In the following text, uncertainty refers to standard deviation. My methodology and notation was based mainly on the book "A Student's Guide to Data and Error Analysis" by H.J.C. Berendsen."
Summary:
I have a timeseries which I use in a few equations and get averages and uncertainties. I do that up to a point where I have to integrate the averages. So the question is, what happens to uncertainty when you integrate the averages? My problem might arise from a mistake in methodology so I would appreciate any feedback on the followed process as well.
Details:
I am trying to calculate the uncertainty of a number that is computed as part of an analysis code. While I can compute the average number, I encounter some issues with the uncertainty for which I would appreciate any advice from more experienced analysts.
My methodology was:
From 30 simulations, I have obtained 30 timeseries files that each contain 100000 lines of a z-axis position-fluctuation of a molecule. Therefore I have 30 files files that each contains two vectors: t and z
For each position/file, I use the z timeseries to calculate the variance of the timeseries $var(z)$ and the variance of the mean of the timeseries $var(\langle z \rangle)$. The latter is done with block averaging (b.a.). Both these methods have a textbook defined, relative standard deviation: $$ var(z) \, [units] \pm \sqrt{\frac{2}{n-1}} $$ $$ var(\langle z \rangle) \, [units] \pm \sigma_{<χ>}^2 $$ where $ \sigma_{<χ>}^2 $ is the squared standard error ($ \sigma_{<χ>}=\frac{\sigma}{\sqrt{n}}$) computed from b.a. The above are used as input in a diffusion equation: $$ D(z)=\frac{var(z)}{\big[ \frac{n \cdot var(\langle z \rangle) }{var(z)} -1 \big] \frac{dt}{2}} $$ where $n$ and $dt$ are constants. For this step, I also used two failed alternative methods that I explain in the end.

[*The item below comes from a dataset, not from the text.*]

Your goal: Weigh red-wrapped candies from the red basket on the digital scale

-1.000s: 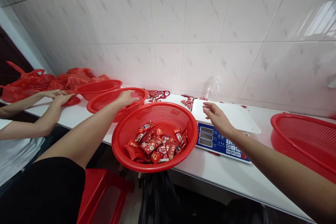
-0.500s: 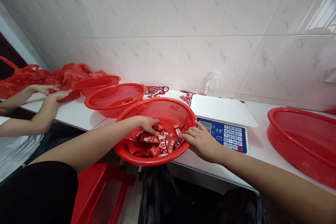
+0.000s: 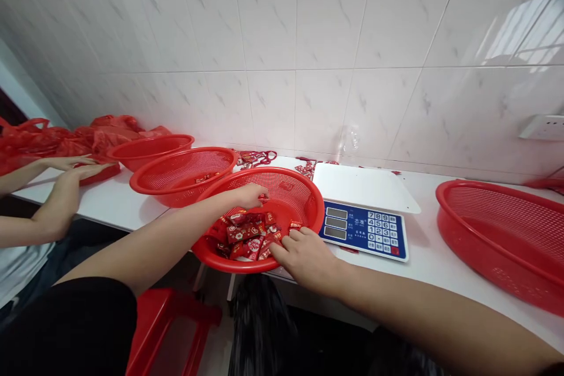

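Observation:
A red perforated basket (image 3: 291, 185) stands at the table's front edge, with many small red wrapped packets (image 3: 249, 232) heaped in its near left part. Over the basket's back left part, my left hand (image 3: 250, 195) has its fingers closed on a small red packet (image 3: 263, 198). My right hand (image 3: 304, 249) reaches over the near right rim, fingers curled down beside the heap. A red packet (image 3: 295, 225) shows just past its knuckles. What the right fingertips hold, if anything, is hidden.
A scale with a white plate (image 3: 363, 185) and blue keypad lies right of the basket. Farther right is a large red basket (image 3: 497, 258). Two more baskets (image 3: 183, 173) (image 3: 152, 150) and red bags (image 3: 101, 135) stand left, near another person's hands (image 3: 81, 167). A red stool (image 3: 154, 317) is below.
My left hand has risen off the heap with a packet. My right hand has moved left from the rim into the basket, its fingers now curled. The view has shifted slightly.

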`<action>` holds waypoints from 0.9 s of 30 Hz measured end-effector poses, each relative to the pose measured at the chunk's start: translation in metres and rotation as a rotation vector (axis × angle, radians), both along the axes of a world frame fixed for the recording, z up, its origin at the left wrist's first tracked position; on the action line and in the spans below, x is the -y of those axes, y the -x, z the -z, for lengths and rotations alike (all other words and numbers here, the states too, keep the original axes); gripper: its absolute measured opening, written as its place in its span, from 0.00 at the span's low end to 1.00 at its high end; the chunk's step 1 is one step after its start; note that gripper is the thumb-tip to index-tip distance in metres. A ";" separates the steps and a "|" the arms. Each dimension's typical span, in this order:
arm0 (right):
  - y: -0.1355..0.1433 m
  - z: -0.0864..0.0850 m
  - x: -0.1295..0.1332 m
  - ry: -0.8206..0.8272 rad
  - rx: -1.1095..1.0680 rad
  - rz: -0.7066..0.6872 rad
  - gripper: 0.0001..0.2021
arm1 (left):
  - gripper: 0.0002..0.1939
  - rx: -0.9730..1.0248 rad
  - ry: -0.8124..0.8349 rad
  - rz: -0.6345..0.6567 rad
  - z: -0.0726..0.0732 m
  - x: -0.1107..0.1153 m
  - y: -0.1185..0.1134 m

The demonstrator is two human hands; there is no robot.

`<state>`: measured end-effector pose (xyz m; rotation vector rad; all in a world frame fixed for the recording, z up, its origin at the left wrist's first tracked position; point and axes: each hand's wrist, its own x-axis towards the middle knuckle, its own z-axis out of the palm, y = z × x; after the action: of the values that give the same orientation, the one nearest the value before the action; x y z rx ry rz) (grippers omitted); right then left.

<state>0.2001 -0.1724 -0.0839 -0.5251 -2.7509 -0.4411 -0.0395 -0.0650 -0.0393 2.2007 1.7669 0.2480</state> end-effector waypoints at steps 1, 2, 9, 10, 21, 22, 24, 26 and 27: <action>0.008 -0.001 0.001 0.009 -0.008 -0.003 0.09 | 0.11 0.043 -0.053 -0.015 -0.003 -0.001 -0.002; 0.016 -0.002 0.002 0.019 -0.021 0.002 0.09 | 0.10 0.100 -0.094 -0.040 -0.007 -0.002 -0.006; 0.056 -0.005 -0.017 0.158 -0.134 -0.029 0.12 | 0.11 0.900 -0.014 -0.121 -0.035 0.013 -0.057; 0.053 -0.006 -0.021 0.190 -0.197 -0.068 0.13 | 0.11 1.024 0.028 -0.129 -0.038 0.017 -0.064; -0.018 -0.030 -0.085 0.286 -0.726 0.090 0.29 | 0.04 1.542 0.275 -0.219 -0.030 0.025 -0.134; -0.022 -0.028 -0.090 0.309 -0.711 0.080 0.27 | 0.04 1.559 0.302 -0.209 -0.028 0.023 -0.141; -0.032 -0.024 -0.096 0.314 -0.689 0.073 0.25 | 0.05 1.572 0.372 -0.169 -0.025 0.019 -0.150; -0.042 -0.020 -0.100 0.283 -0.680 0.089 0.25 | 0.05 1.516 0.437 -0.109 -0.023 0.015 -0.156; -0.046 -0.019 -0.102 0.261 -0.680 0.096 0.25 | 0.06 1.466 0.453 -0.070 -0.024 0.014 -0.156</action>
<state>0.2465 -0.0703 -0.0650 -0.7141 -2.1336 0.0811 0.1170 -0.0785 -0.0152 0.9990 0.8628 1.0119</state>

Then I used the above to calculate the average diffusion coefficient D for each of the 30 files. To find the uncertainty of each average, I combined the errors based on error propagation algebra where I considered (as a first approximation) the covariance $\sigma_{AB}$ as 0. In the end, I obtained a new "summary" file with 30 rows and 4 columns, containing the average position, average Diffusion, absolute uncertainty and relative uncertainty: $$ z \,, D(z) \,, \pm \Delta D(z) \,, \pm \frac{\Delta D(z)}{ D(z) }$$
From the same simulation, I also obtain a similar "summary" file that contains 30 rows and 3 columns with the average position, Gibbs free-energy and its absolute uncertainty (standard deviation): $$ z \,, \Delta G(z) \,, \pm \Delta \Delta G(z) $$
I then combined both summary files to compute a resistance profile with the equation: $$ R(z) = \frac{\exp \big[ {\frac{\Delta G(z)}{k_BT}}\big] }{D(z)} $$ where $k_BT$ was a constant. To combine $\Delta G(z)$ and $D(z)$ I first I interpolated them in a common, dense z-grid. Therefore, I ended up with a file with 500 values of resistance together with the absolute and relative uncertainty: $$ z \,, R( z ) \,, \pm \Delta R(z) \,, \pm \frac{\Delta R(z)}{ R(z) }$$
To get the final result which is permeation, I integrated these 500 values, according to the equation: $$ P=\frac{1}{\int_{z_{min}}^{z_{max}}R(z)dz} $$ and I obtained the average P by performing a trapezoidal approximation over the 500 $R(z)$ values.
My question is, what happens to the uncertainty? How does it propagate through the integral?
Also, do you have a more appropriate alternative to my methodology? I am trying to find some guidelines on how to do a "correct" data analysis but the available information is either too theoretical or too vague. For example, would it make any difference in this case to perform fitting on the $D(z)$, $\Delta G(z)$ and $R(z)$ profiles, before integration? If yes, how would I calculate the uncertainty for each and for the $P$?
Thanks a lot for any help or advice! :D
In step 2, I tried 2 more things:
instead of calculating the uncertainties of $var(z)$ and $var(\langle z \rangle)$ from the textbook, I used bootstrapping to create 100 new timeseries of z, for each position/file. And then calculated 100 different diffusions which I used to calculate the average and s.d. The method was returning the same statistics for the timeseries (which was expected) but the final Diffusion was extremely oscillatory (was even negative), therefore I dropped the method.
I tried to use block averaging for the calculation of D, but Python was refusing to do recursive block averaging (I might had a bug in my code as well). Anyway, I quickly abandoned the idea as well.